How to create an NGINX Ingress - Container Service for Kubernetes

An Ingress is a Kubernetes resource object that is used to enable external access to Services in a Kubernetes cluster. Container Service for Kubernetes (ACK) allows you to use Ingresses to configure multiple forwarding rules for handling requests to pods in a Kubernetes cluster. This topic describes how to create, view, update, and delete an NGINX Ingress in the ACK console or by using kubectl.

Prerequisites

An ACK cluster is created.
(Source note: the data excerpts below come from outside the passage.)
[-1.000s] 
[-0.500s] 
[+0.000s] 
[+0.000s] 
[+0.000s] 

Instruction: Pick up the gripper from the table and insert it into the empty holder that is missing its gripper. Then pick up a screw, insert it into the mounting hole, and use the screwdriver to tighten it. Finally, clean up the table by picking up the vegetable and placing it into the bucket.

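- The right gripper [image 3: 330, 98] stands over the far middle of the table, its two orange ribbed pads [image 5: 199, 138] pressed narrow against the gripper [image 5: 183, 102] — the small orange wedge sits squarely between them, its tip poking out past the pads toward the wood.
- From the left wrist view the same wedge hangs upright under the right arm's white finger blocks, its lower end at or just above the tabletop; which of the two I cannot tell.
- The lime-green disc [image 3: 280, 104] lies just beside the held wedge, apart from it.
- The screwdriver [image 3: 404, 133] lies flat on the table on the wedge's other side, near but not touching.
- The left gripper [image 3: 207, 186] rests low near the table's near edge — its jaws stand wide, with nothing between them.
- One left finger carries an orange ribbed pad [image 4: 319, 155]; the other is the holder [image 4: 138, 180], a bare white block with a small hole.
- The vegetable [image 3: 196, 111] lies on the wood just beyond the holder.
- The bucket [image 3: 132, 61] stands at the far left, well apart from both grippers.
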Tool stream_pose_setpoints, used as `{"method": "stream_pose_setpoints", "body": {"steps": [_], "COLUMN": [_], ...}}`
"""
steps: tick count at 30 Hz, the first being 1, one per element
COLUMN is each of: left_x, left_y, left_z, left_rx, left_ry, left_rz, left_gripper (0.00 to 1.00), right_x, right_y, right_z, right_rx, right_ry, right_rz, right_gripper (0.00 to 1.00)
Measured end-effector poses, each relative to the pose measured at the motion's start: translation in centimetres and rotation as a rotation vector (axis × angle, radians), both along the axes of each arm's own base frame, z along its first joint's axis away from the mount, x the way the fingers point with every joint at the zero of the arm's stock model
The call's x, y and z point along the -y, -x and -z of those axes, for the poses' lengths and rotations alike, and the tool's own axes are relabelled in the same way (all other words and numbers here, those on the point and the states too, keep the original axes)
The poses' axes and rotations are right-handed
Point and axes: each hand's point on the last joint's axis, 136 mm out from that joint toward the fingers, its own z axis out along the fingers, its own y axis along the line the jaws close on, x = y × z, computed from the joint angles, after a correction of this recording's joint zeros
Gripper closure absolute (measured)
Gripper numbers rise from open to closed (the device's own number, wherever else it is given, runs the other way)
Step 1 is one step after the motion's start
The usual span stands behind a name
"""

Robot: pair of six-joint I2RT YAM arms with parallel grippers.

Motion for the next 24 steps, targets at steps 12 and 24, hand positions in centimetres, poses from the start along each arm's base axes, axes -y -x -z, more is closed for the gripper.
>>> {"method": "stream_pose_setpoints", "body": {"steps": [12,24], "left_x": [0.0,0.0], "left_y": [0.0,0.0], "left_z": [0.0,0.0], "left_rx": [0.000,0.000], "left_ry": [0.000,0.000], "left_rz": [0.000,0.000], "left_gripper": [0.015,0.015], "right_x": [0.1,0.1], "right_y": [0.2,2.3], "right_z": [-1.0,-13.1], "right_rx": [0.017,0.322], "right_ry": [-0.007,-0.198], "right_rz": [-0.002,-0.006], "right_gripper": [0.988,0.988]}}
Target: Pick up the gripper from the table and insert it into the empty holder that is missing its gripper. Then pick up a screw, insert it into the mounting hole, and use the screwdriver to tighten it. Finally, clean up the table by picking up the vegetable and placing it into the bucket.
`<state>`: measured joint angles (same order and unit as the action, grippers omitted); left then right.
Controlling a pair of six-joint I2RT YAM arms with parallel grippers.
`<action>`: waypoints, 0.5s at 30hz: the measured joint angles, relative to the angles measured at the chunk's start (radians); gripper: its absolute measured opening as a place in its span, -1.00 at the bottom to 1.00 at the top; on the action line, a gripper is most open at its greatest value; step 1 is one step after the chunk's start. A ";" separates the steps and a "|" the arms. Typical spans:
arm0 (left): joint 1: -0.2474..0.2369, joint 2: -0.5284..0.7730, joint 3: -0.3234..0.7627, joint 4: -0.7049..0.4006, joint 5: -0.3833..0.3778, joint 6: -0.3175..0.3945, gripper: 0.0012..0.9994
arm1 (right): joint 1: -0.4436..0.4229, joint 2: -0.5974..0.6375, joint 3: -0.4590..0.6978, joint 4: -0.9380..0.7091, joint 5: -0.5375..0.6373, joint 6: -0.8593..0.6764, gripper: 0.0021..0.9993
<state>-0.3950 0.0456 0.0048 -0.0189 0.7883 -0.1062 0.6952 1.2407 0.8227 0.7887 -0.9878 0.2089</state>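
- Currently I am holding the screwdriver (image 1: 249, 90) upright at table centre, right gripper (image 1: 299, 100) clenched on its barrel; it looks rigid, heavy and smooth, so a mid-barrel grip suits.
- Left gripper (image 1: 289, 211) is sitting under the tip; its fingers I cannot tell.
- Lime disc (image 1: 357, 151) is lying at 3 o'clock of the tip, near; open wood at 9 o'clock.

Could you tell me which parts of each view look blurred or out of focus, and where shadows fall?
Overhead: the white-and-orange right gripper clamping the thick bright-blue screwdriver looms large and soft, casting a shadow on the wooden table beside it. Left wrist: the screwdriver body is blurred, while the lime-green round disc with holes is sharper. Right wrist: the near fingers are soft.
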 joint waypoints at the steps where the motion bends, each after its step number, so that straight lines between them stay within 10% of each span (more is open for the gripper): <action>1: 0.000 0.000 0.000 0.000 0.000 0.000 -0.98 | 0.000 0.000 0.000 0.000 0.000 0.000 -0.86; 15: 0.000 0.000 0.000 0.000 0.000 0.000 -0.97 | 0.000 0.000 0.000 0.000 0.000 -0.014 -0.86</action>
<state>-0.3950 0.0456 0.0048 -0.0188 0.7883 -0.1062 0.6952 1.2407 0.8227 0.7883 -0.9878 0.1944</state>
For more information, see Create an ACK managed cluster.

Usage notes

Take note of the following items when you use the NGINX Ingress controller:

If you want to customize component parameters, go to the cluster details page in the ACK console or by calling the ACK API. If you use other methods to customize the component parameters, the component may not run as expected and may encounter update issues.
Do not delete the kube-system/nginx-ingress-lb Service, which is the default Service used by the NGINX Ingress controller. If you delete the Service, the NGINX Ingress component may not run as expected or even stop running.
We recommend that you configure the features of the component by using annotations and parameters instead of by using Snippet or Lua code. ACK does not provide technical support if you use Snippet configurations to configure the component and the Snippet configurations do not take effect as expected.
The NGINX Ingress controller may have bugs or vulnerabilities that are discovered in the open source version. Update the NGINX Ingress controller to the latest version to avoid negative impacts on your applications.
In heavy-load scenarios, we recommend that you deploy each pod of the NGINX Ingress controller on an exclusive node. For more information, see Deploy Ingress Controller in a high-reliability architecture.
For more information about how to use the NGINX Ingress controller, see Usage notes of the NGINX Ingress controller.

Procedure

Method 1: Use the ACK console

Create an NGINX Ingress

Log on to the ACK console. In the left-side navigation pane, click Clusters.
On the Clusters page, find the cluster that you want to manage and click its name. In the left-side pane, choose Network > Ingresses.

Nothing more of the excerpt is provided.